Total body photography for skin cancer screening Dengel, Lynn T.; Petroni, Gina R.; Judge, Joshua ...
International journal of dermatology,
November 2015, Volume:
54, Issue:
11
Journal Article
Peer reviewed
Open access
Background
Total body photography may aid in melanoma screening but is not widely applied due to time and cost. We hypothesized that a near‐simultaneous automated skin photo‐acquisition system would ...be acceptable to patients and could rapidly obtain total body images that enable visualization of pigmented skin lesions.
Methods
From February to May 2009, a study of 20 volunteers was performed at the University of Virginia to test a prototype 16‐camera imaging booth built by the research team and to guide development of special purpose software. For each participant, images were obtained before and after marking 10 lesions (five “easy” and five “difficult”), and images were evaluated to estimate visualization rates.

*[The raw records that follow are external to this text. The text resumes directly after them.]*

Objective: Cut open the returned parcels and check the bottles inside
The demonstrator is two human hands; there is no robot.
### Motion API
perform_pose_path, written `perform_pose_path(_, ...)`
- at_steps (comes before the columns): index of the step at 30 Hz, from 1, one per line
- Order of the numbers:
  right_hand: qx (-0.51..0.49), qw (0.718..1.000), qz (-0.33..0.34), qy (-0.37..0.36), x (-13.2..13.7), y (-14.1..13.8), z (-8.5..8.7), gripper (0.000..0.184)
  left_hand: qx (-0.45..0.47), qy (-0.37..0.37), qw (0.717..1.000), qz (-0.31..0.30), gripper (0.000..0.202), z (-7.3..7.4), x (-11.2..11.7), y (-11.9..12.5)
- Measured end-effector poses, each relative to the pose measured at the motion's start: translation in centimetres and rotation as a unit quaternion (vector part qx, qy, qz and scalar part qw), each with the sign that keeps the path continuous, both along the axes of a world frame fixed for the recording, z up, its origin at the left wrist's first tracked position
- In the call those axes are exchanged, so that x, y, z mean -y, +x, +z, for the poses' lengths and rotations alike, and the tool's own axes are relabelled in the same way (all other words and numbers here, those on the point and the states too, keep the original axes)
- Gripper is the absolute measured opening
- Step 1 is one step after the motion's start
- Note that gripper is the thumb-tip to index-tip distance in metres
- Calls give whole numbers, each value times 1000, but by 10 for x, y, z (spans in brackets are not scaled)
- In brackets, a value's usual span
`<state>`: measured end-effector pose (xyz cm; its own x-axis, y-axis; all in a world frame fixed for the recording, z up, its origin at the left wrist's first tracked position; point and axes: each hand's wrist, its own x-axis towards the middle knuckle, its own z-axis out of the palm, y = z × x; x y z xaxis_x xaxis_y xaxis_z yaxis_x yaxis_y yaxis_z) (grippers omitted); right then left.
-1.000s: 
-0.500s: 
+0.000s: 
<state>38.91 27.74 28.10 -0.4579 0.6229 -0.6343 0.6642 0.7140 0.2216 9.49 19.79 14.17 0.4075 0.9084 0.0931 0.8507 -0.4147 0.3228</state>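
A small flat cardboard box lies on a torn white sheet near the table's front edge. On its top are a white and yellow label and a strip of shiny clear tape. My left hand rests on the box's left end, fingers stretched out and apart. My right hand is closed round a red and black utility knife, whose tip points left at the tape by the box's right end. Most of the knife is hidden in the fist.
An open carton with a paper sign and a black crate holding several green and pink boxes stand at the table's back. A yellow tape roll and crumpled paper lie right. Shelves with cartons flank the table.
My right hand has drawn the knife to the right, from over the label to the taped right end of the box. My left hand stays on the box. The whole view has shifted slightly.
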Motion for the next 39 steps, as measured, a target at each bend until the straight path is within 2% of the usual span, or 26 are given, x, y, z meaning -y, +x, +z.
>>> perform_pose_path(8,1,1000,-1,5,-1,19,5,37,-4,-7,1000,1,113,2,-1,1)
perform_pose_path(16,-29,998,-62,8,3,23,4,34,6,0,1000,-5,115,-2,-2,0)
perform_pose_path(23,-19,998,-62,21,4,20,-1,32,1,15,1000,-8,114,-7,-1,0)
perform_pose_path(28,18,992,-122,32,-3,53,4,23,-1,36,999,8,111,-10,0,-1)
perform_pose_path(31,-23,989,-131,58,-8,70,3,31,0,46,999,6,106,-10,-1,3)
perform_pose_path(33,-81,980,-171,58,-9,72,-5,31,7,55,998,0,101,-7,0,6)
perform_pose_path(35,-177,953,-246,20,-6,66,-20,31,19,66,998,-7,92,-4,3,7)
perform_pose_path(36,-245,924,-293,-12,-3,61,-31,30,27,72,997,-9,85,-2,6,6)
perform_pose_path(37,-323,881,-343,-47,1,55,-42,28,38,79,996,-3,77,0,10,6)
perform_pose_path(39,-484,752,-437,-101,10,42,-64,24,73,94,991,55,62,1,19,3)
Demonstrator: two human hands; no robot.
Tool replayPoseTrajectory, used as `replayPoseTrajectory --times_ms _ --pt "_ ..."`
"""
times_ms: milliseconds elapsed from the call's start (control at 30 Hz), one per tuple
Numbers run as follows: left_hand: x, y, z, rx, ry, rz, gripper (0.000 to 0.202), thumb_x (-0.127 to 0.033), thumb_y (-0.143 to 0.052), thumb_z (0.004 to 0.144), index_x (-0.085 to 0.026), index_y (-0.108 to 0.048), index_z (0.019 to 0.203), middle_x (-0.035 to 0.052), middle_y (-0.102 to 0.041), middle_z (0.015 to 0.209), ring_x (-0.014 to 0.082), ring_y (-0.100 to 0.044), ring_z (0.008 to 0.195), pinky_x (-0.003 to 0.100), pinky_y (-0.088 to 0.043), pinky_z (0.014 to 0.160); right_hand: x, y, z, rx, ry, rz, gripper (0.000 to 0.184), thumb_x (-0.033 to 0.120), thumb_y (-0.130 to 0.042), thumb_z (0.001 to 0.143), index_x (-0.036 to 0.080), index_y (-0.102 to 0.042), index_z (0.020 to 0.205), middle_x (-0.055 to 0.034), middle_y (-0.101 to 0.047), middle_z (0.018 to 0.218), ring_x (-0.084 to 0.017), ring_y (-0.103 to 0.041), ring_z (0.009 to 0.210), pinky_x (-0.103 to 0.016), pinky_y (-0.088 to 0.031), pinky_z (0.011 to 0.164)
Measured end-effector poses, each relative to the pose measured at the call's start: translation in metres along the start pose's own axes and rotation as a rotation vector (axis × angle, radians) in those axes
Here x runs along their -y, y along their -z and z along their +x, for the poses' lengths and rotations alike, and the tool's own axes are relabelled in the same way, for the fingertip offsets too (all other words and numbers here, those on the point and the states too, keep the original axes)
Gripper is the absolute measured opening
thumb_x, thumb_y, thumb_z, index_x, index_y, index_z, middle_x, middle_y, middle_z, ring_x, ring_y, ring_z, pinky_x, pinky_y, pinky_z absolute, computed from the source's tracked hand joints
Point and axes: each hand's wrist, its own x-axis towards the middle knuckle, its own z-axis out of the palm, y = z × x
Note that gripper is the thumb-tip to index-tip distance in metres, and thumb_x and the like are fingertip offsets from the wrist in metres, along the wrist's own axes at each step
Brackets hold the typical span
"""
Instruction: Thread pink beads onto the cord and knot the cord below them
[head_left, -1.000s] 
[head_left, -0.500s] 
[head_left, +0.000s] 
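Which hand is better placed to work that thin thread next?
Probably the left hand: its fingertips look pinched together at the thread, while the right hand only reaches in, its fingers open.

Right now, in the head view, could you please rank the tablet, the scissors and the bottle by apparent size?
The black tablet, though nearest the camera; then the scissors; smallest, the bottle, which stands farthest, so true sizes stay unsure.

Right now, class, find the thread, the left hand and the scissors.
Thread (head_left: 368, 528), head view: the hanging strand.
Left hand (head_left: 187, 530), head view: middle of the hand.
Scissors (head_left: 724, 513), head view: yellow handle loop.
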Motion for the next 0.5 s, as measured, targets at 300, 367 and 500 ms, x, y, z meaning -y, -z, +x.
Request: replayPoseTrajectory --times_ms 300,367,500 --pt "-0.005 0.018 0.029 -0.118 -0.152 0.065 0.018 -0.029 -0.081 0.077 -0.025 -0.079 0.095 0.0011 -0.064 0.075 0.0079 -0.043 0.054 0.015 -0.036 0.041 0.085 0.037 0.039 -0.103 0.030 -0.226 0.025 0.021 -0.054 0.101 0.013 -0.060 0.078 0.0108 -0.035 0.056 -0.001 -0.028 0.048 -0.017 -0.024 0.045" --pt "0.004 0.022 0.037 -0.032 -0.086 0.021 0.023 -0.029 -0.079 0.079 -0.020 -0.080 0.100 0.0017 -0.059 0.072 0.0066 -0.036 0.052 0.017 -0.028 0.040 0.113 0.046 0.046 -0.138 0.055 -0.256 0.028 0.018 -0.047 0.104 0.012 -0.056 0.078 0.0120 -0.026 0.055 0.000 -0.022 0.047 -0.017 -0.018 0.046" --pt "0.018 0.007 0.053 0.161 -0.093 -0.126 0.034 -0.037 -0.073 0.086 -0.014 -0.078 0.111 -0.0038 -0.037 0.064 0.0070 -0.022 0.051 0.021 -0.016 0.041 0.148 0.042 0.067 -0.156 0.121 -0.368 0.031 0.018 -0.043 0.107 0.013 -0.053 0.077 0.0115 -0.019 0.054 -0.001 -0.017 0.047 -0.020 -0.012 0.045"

Imaging logistical challenges were scored by the operator, and participant opinion was assessed by questionnaire.
Results
Average time for image capture was three minutes (range 2–5). All 55 “easy” lesions were visualized (sensitivity 100%, 90% CI 95–100%), and 54/55 “difficult” lesions were visualized (sensitivity 98%, 90% CI 92–100%). Operators and patients graded the imaging process favorably, with challenges identified regarding lighting and positioning.
Conclusions
Rapid‐acquisition automated skin photography is feasible with a low‐cost system, with excellent lesion visualization and participant acceptance. These data provide a basis for employing this method in clinical melanoma screening.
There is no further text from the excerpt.